To overturn centuries of tradition requires more than advertising. A bride wearing a bright red dress and
bedecked in gold jewellery is an iconic Indian image.

The diamond bride though was our creation. Before this campaign, the concept did not exist. We had to
make the Diamond Bride a reality, so that young brides out there knew what they could aspire to be on
their big day.

We set out to inspire the ideal of becoming a diamond bride, using a holistic communication model. With
three re-inforcing pillars working together.


Dress: Help translate desire into action

Advertising: Create desire around the notion

PR: raise the legitimacy of the action

The dress is a focal point of her wedding for every girl. Brides-to-be had told us, that even if they
wanted to, they could not wear diamonds until they found outfits to match. And the market was full of
wedding outfits that matched gold jewelry. Planning's answer was an intensely practical one - create a
distinct look for the diamond bride to help translate bridal desire into action. Thus, clothing emerged as
a channel for the diamond bride idea. This also created innovative channels of expression and PR
support for our campaign.
The best way to take this idea forward emerged via communications planning, we thought of
approaching India's finest designers to imagine this so-far mythical figure and imbue her with flesh and
blood. Creatively speaking, that meant making India's top 3 fashion designers Ritu Kumar, Rohit Bal and
Tarun Tahiliani de facto advocates of the diamond bride. Each designer had their interpretation of the
bridal look-the common thread being diamonds. This look was given visibility across media-as
infomercials on TV and advertorials in magazines like Vogue and L'officiel. Additionally, we used the
route of direct marketing to reach our target. Literally, handing them images they could shop to. A
trend booklet on the Diamond Bride was sent out to subscribers of Femina and Hello magazines.

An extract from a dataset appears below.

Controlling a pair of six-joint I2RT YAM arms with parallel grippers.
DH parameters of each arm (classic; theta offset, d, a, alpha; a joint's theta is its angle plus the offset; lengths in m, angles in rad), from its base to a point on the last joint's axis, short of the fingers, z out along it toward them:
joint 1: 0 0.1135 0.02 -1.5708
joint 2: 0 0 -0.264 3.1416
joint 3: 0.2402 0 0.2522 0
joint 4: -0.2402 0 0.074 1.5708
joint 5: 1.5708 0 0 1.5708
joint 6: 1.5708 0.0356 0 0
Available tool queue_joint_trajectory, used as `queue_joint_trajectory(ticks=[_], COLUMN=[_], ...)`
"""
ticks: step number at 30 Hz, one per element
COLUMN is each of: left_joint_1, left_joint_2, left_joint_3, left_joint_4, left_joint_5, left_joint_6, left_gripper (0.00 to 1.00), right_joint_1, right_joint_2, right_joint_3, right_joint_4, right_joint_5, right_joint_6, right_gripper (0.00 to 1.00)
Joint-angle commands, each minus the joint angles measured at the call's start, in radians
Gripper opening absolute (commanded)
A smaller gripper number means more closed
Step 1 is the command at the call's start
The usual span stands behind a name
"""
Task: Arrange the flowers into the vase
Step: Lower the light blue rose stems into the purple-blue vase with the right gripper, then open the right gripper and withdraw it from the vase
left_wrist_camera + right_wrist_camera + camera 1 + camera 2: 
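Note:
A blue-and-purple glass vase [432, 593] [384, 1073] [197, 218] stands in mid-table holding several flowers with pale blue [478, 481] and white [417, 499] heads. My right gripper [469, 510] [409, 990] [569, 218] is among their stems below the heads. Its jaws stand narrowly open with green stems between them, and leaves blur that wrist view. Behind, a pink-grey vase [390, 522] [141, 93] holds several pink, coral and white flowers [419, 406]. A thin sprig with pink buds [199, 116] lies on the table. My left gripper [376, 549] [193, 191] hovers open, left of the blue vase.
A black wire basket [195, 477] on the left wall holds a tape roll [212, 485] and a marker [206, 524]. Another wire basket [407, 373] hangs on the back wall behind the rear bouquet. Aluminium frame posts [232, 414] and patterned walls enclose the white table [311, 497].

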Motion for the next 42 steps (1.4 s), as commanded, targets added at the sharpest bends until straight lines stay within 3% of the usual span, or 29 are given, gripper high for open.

The film shows a bride bedecked in diamond jewellery. Once the ceremony is complete, the husband puts
the sindoor (vermillion applied on hair parting for married Indian women) on her hair and the diamond
tiara falls into place. That's the cue for the bride to signal the end of the ceremony and she whispers in
the groom's ear: you may now kiss the bride. In short, a private moment in a public affair. Kissing the
bride in the Indian context is NOT a matter of custom. (And public mention of kissing is quite taboo). In
fact, asking for a kiss is a sure sign of self-expression from a bride who knows how to bask in the

To put it in context, what the film does is place the diamond (in effect, replacing the traditional mode of
jewellery) bang in the centre of the elaborate Indian wedding ceremony, thus conferring upon it a
legitimacy that was always reserved earlier for gold, and a sense of modernity that gold can only aspire


In terms of research results, the proportion of diamond jewellery worn at weddings increased more than
four times.

In terms of market results, the wedding diamond jewellery growth of 30% exceeded the overall diamond jewelry growth of 20%.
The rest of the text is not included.